### TASK TO COMPLETE
Retype the records exactly, including every line.

Dataset excerpts:
------------

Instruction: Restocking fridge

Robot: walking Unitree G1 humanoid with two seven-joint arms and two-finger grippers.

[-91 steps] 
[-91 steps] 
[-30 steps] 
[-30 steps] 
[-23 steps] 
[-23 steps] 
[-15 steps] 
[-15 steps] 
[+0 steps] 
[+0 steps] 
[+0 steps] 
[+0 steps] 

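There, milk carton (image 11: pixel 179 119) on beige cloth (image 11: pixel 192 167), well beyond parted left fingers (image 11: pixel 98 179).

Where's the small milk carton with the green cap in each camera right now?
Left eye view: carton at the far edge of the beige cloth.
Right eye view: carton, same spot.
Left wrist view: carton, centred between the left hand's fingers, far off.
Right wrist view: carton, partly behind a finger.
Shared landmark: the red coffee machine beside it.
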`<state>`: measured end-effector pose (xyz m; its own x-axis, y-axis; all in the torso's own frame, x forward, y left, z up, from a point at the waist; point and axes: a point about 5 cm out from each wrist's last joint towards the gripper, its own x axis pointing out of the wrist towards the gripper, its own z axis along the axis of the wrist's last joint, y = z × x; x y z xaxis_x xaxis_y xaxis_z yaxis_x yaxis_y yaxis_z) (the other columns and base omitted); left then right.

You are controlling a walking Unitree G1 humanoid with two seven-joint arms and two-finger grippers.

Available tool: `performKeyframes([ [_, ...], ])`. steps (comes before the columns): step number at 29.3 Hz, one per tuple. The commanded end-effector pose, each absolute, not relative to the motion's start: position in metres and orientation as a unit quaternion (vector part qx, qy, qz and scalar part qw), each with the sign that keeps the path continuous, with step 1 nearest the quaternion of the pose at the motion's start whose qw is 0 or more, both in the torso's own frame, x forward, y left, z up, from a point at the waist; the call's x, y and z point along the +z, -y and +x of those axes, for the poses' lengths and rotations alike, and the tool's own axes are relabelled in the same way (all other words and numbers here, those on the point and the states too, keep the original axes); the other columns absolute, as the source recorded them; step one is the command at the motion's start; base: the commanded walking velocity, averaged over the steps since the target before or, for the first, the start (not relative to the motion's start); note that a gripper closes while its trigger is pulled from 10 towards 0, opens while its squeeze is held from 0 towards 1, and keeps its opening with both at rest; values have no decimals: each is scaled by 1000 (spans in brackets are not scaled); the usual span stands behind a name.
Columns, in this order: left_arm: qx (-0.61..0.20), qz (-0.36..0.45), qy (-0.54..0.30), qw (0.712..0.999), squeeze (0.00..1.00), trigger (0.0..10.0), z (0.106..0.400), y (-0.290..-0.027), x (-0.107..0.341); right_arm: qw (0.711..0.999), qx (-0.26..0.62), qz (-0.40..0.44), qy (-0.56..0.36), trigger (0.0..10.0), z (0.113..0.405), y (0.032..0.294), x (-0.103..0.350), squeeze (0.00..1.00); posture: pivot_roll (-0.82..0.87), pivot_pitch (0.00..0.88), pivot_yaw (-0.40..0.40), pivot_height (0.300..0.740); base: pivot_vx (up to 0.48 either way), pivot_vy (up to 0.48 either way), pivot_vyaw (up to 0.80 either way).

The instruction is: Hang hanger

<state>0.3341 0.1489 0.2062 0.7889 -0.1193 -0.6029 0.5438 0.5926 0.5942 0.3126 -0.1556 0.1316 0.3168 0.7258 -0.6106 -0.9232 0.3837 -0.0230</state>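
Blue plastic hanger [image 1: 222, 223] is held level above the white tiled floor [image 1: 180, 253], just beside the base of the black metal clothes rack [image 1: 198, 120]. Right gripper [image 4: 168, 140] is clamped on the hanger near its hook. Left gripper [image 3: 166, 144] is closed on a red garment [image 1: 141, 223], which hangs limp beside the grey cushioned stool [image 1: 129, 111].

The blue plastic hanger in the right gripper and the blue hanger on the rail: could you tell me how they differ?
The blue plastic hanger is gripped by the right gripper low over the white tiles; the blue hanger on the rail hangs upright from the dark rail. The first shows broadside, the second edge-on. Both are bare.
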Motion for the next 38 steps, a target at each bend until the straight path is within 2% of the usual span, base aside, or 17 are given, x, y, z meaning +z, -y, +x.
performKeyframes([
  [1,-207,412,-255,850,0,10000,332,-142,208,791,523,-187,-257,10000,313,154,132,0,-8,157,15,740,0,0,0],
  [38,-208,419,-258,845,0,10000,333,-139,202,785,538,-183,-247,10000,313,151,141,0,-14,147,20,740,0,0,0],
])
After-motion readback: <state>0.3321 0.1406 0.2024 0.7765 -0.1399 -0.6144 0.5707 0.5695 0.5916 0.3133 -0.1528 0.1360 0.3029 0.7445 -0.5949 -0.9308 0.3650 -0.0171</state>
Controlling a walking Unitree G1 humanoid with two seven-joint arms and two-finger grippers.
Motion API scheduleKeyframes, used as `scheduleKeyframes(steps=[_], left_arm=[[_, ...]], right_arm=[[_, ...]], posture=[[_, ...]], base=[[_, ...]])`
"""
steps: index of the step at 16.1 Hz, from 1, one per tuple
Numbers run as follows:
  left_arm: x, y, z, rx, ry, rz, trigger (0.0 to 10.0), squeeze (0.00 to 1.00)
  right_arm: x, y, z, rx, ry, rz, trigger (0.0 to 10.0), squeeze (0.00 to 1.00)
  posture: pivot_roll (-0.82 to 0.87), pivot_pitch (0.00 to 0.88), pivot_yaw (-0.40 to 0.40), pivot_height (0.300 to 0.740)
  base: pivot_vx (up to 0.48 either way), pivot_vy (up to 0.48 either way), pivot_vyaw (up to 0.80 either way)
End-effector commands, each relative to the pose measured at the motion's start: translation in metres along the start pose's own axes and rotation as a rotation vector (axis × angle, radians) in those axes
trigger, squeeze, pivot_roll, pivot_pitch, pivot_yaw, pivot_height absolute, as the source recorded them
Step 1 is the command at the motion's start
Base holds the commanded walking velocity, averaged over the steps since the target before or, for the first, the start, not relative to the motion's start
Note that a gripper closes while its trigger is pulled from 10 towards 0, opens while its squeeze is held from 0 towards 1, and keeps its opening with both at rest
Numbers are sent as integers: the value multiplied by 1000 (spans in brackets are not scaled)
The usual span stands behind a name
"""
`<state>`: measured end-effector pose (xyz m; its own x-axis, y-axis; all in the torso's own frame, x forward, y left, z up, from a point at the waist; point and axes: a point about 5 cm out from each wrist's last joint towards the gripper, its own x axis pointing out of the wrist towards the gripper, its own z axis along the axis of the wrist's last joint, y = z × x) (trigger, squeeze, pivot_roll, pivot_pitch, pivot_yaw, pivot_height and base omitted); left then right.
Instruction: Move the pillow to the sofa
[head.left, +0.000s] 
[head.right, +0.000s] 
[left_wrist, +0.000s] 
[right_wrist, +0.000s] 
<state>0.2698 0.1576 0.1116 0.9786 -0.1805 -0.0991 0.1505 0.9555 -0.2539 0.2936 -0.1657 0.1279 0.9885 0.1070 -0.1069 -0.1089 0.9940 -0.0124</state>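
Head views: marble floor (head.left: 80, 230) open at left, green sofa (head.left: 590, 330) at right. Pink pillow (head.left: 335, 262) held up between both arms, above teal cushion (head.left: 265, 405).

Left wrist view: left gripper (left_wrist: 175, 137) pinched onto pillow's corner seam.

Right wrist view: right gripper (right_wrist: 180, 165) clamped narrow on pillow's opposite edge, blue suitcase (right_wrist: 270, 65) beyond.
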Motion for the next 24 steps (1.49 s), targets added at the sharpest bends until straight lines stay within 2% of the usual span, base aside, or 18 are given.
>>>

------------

### REPLY TO THE EXERCISE
Instruction: Restocking fridge

Robot: walking Unitree G1 humanoid with two seven-joint arms and two-finger grippers.

[-91 steps] 
[-91 steps] 
[-30 steps] 
[-30 steps] 
[-23 steps] 
[-23 steps] 
[-15 steps] 
[-15 steps] 
[+0 steps] 
[+0 steps] 
[+0 steps] 
[+0 steps] 

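There, milk carton (image 11: pixel 179 119) on beige cloth (image 11: pixel 192 167), well beyond parted left fingers (image 11: pixel 98 179).

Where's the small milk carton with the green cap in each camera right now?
Left eye view: carton at the far edge of the beige cloth.
Right eye view: carton, same spot.
Left wrist view: carton, centred between the left hand's fingers, far off.
Right wrist view: carton, partly behind a finger.
Shared landmark: the red coffee machine beside it.
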`<state>`: measured end-effector pose (xyz m; its own x-axis, y-axis; all in the torso's own frame, x forward, y left, z up, from a point at the waist; point and axes: a point about 5 cm out from each wrist's last joint towards the gripper, its own x axis pointing out of the wrist towards the gripper, its own z axis along the axis of the wrist's last joint, y = z × x; x y z xaxis_x xaxis_y xaxis_z yaxis_x yaxis_y yaxis_z) (the other columns and base omitted); left then right.

You are controlling a walking Unitree G1 humanoid with two seven-joint arms and two-finger grippers.

Available tool: `performKeyframes([ [_, ...], ])`. steps (comes before the columns): step number at 29.3 Hz, one per tuple. The commanded end-effector pose, each absolute, not relative to the motion's start: position in metres and orientation as a unit quaternion (vector part qx, qy, qz and scalar part qw), each with the sign that keeps the path continuous, with step 1 nearest the quaternion of the pose at the motion's start whose qw is 0 or more, both in the torso's own frame, x forward, y left, z up, from a point at the waist; the call's x, y and z point along the +z, -y and +x of those axes, for the poses' lengths and rotations alike, and the tool's own axes are relabelled in the same way (all other words and numbers here, those on the point and the states too, keep the original axes); the other columns absolute, as the source recorded them; step one is the command at the motion's start; base: the commanded walking velocity, averaged over the steps since the target before or, for the first, the start (not relative to the motion's start); note that a gripper closes while its trigger is pulled from 10 towards 0, opens while its squeeze is held from 0 towards 1, and keeps its opening with both at rest; values have no decimals: each is scaled by 1000 (spans in brackets are not scaled); the usual span stands behind a name.
Columns, in this order: left_arm: qx (-0.61..0.20), qz (-0.36..0.45), qy (-0.54..0.30), qw (0.712..0.999), squeeze (0.00..1.00), trigger (0.0..10.0), z (0.106..0.400), y (-0.290..-0.027), x (-0.107..0.341); right_arm: qw (0.711..0.999), qx (-0.26..0.62), qz (-0.40..0.44), qy (-0.56..0.36), trigger (0.0..10.0), z (0.113..0.405), y (0.032..0.294), x (-0.103..0.350), squeeze (0.00..1.00); posture: pivot_roll (-0.82..0.87), pivot_pitch (0.00..0.88), pivot_yaw (-0.40..0.40), pivot_height (0.300..0.740); base: pivot_vx (up to 0.48 either way), pivot_vy (up to 0.48 either way), pivot_vyaw (up to 0.80 either way).

The instruction is: Hang hanger

<state>0.3341 0.1489 0.2062 0.7889 -0.1193 -0.6029 0.5438 0.5926 0.5942 0.3126 -0.1556 0.1316 0.3168 0.7258 -0.6106 -0.9232 0.3837 -0.0230</state>
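Blue plastic hanger [image 1: 222, 223] is held level above the white tiled floor [image 1: 180, 253], just beside the base of the black metal clothes rack [image 1: 198, 120]. Right gripper [image 4: 168, 140] is clamped on the hanger near its hook. Left gripper [image 3: 166, 144] is closed on a red garment [image 1: 141, 223], which hangs limp beside the grey cushioned stool [image 1: 129, 111].

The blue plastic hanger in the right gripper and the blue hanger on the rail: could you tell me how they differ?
The blue plastic hanger is gripped by the right gripper low over the white tiles; the blue hanger on the rail hangs upright from the dark rail. The first shows broadside, the second edge-on. Both are bare.
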Motion for the next 38 steps, a target at each bend until the straight path is within 2% of the usual span, base aside, or 17 are given, x, y, z meaning +z, -y, +x.
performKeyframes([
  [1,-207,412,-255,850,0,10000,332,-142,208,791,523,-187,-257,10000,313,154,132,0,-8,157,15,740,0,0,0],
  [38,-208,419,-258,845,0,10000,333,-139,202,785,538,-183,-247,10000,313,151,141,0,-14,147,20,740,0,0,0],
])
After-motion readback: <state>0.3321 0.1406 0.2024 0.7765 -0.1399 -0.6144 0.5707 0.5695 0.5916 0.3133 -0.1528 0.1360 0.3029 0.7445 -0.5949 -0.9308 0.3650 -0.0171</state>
Controlling a walking Unitree G1 humanoid with two seven-joint arms and two-finger grippers.
Motion API scheduleKeyframes, used as `scheduleKeyframes(steps=[_], left_arm=[[_, ...]], right_arm=[[_, ...]], posture=[[_, ...]], base=[[_, ...]])`
"""
steps: index of the step at 16.1 Hz, from 1, one per tuple
Numbers run as follows:
  left_arm: x, y, z, rx, ry, rz, trigger (0.0 to 10.0), squeeze (0.00 to 1.00)
  right_arm: x, y, z, rx, ry, rz, trigger (0.0 to 10.0), squeeze (0.00 to 1.00)
  posture: pivot_roll (-0.82 to 0.87), pivot_pitch (0.00 to 0.88), pivot_yaw (-0.40 to 0.40), pivot_height (0.300 to 0.740)
  base: pivot_vx (up to 0.48 either way), pivot_vy (up to 0.48 either way), pivot_vyaw (up to 0.80 either way)
End-effector commands, each relative to the pose measured at the motion's start: translation in metres along the start pose's own axes and rotation as a rotation vector (axis × angle, radians) in those axes
trigger, squeeze, pivot_roll, pivot_pitch, pivot_yaw, pivot_height absolute, as the source recorded them
Step 1 is the command at the motion's start
Base holds the commanded walking velocity, averaged over the steps since the target before or, for the first, the start, not relative to the motion's start
Note that a gripper closes while its trigger is pulled from 10 towards 0, opens while its squeeze is held from 0 towards 1, and keeps its opening with both at rest
Numbers are sent as integers: the value multiplied by 1000 (spans in brackets are not scaled)
The usual span stands behind a name
"""
`<state>`: measured end-effector pose (xyz m; its own x-axis, y-axis; all in the torso's own frame, x forward, y left, z up, from a point at the waist; point and axes: a point about 5 cm out from each wrist's last joint towards the gripper, its own x axis pointing out of the wrist towards the gripper, its own z axis along the axis of the wrist's last joint, y = z × x) (trigger, squeeze, pivot_roll, pivot_pitch, pivot_yaw, pivot_height and base omitted); left then right.
Instruction: Move the pillow to the sofa
[head.left, +0.000s] 
[head.right, +0.000s] 
[left_wrist, +0.000s] 
[right_wrist, +0.000s] 
<state>0.2698 0.1576 0.1116 0.9786 -0.1805 -0.0991 0.1505 0.9555 -0.2539 0.2936 -0.1657 0.1279 0.9885 0.1070 -0.1069 -0.1089 0.9940 -0.0124</state>
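Head views: marble floor (head.left: 80, 230) open at left, green sofa (head.left: 590, 330) at right. Pink pillow (head.left: 335, 262) held up between both arms, above teal cushion (head.left: 265, 405).

Left wrist view: left gripper (left_wrist: 175, 137) pinched onto pillow's corner seam.

Right wrist view: right gripper (right_wrist: 180, 165) clamped narrow on pillow's opposite edge, blue suitcase (right_wrist: 270, 65) beyond.
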Motion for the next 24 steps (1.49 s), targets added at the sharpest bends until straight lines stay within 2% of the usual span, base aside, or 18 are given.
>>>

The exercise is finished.